*What to do:* Lines from the top of the entries down to the line with "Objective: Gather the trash" must be set down exactly as they stand, with both ends retained.

*Provided information:*
◆ ◆ ◆ ◆ ◆ ◆ ◆

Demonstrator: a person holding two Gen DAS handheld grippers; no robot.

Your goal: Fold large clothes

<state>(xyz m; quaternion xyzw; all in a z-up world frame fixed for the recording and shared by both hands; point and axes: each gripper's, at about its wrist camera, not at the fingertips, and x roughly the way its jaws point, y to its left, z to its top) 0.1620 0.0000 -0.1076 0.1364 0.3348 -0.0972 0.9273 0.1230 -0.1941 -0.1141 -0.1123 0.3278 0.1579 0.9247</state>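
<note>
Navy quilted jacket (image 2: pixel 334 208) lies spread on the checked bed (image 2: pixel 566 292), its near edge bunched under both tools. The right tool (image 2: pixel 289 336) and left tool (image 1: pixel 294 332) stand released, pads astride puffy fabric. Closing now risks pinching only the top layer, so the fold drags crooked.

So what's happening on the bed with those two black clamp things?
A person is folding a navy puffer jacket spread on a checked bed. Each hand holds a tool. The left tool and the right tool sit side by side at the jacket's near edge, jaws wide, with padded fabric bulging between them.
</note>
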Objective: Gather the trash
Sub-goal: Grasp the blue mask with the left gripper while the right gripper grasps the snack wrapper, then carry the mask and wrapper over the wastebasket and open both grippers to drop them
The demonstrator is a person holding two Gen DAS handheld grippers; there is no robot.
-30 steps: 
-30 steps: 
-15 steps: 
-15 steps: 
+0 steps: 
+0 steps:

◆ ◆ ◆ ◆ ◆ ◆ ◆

*Reply to the task:*
Demonstrator: a person holding two Gen DAS handheld grippers; no robot.

Your goal: Fold large clothes

<state>(xyz m; quaternion xyzw; all in a z-up world frame fixed for the recording and shared by both hands; point and axes: each gripper's, at about its wrist camera, not at the fingertips, and x roughly the way its jaws point, y to its left, z to its top) 0.1620 0.0000 -0.1076 0.1364 0.3348 -0.0972 0.9273 0.1230 -0.1941 -0.1141 -0.1123 0.3278 0.1579 0.9247</state>
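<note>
Navy quilted jacket (image 2: pixel 334 208) lies spread on the checked bed (image 2: pixel 566 292), its near edge bunched under both tools. The right tool (image 2: pixel 289 336) and left tool (image 1: pixel 294 332) stand released, pads astride puffy fabric. Closing now risks pinching only the top layer, so the fold drags crooked.

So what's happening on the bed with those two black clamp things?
A person is folding a navy puffer jacket spread on a checked bed. Each hand holds a tool. The left tool and the right tool sit side by side at the jacket's near edge, jaws wide, with padded fabric bulging between them.
</note>
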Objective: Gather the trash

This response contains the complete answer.